■ **Exercise details**
Return the data below in full and exactly, except that the pictures are dropped.

"""

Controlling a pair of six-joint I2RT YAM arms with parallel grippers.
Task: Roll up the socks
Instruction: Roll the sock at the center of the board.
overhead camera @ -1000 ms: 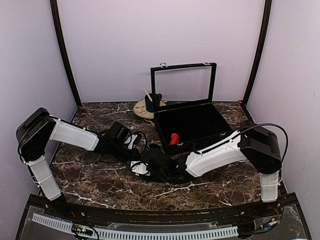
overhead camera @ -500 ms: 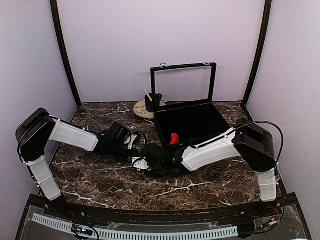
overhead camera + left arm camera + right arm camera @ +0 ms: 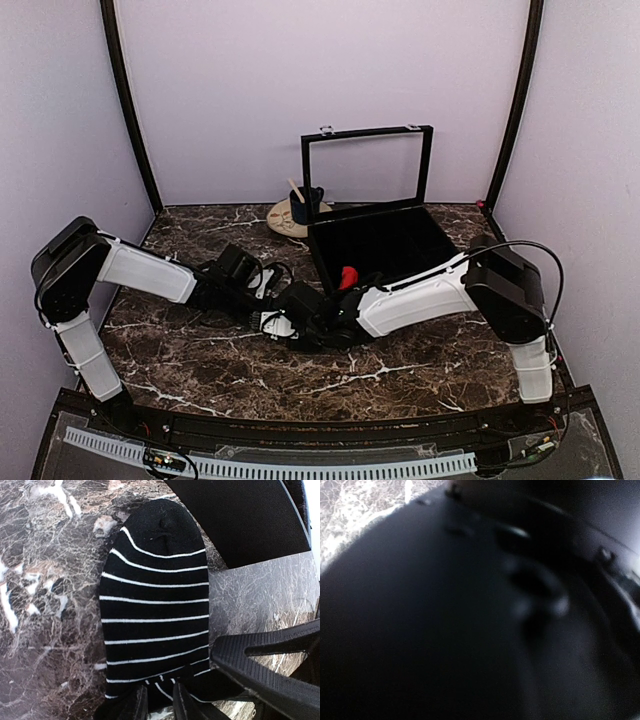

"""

■ **Worked solution**
Controlling a pair of six-joint I2RT YAM arms with parallel grippers.
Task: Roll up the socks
Instruction: Roll the sock at the center of the board.
overhead camera @ -1000 ms: 
overhead camera @ -500 ms: 
overhead camera + left arm camera + right arm camera @ +0 ms: 

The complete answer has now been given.